**WORK ITEM:**
Each line in the entries below that contains the word "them" counts once. Report how many there are and nothing more.

**THE DATA:**
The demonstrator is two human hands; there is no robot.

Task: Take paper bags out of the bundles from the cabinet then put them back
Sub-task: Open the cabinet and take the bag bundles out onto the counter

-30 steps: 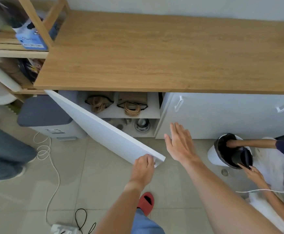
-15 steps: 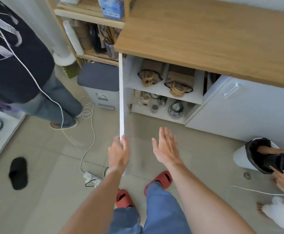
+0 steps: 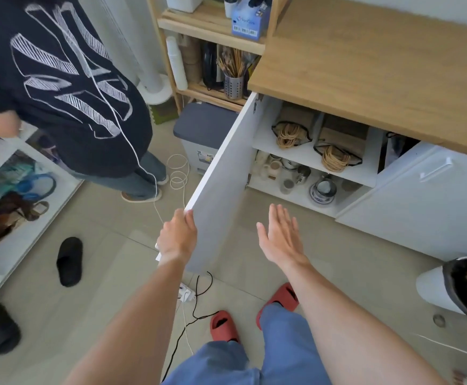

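Note:
The white cabinet door (image 3: 226, 173) stands swung wide, and my left hand (image 3: 177, 237) grips its outer bottom corner. My right hand (image 3: 281, 237) hovers flat with fingers spread, empty, in front of the cabinet. On the upper shelf (image 3: 313, 157) lie two bundles of brown paper bags with twine handles, a left bundle (image 3: 292, 129) and a right bundle (image 3: 339, 148). Both bundles are well beyond my hands.
Cups, jars and a bowl (image 3: 322, 191) fill the lower shelf. Another person (image 3: 60, 87) stands at left beside a white cable (image 3: 179, 173). A grey bin (image 3: 204, 129) sits behind the door. A power strip and black cord (image 3: 187, 295) lie by my feet; a white bin (image 3: 460, 290) is at right.
The door has swung further open to the left with my left hand on its corner. My view shifted left and the standing person came into sight. My right hand stays open.

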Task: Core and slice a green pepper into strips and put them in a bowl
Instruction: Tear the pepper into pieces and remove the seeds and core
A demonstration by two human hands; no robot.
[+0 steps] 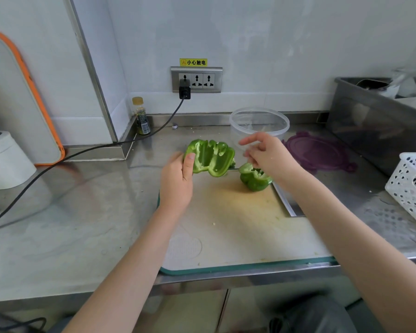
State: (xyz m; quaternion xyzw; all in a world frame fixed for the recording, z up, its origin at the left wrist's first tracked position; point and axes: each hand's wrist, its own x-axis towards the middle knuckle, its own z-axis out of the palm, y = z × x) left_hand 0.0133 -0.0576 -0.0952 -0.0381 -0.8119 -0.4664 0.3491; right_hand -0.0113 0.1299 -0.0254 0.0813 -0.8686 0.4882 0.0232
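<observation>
My left hand (177,181) grips one pepper half (210,156) at mid-frame, above the cutting board (238,227). My right hand (268,155) hangs loose, holding nothing, over the other half (253,177); the clear bowl (259,123) sits behind.

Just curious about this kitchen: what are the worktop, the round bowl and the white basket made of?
Worktop: looks like brushed stainless steel, grey with dull reflections.
Bowl: clear plastic, probably; the wall shows through it.
Basket: white plastic by its look, with moulded rows of holes.
</observation>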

**EXERCISE RESULT:**
2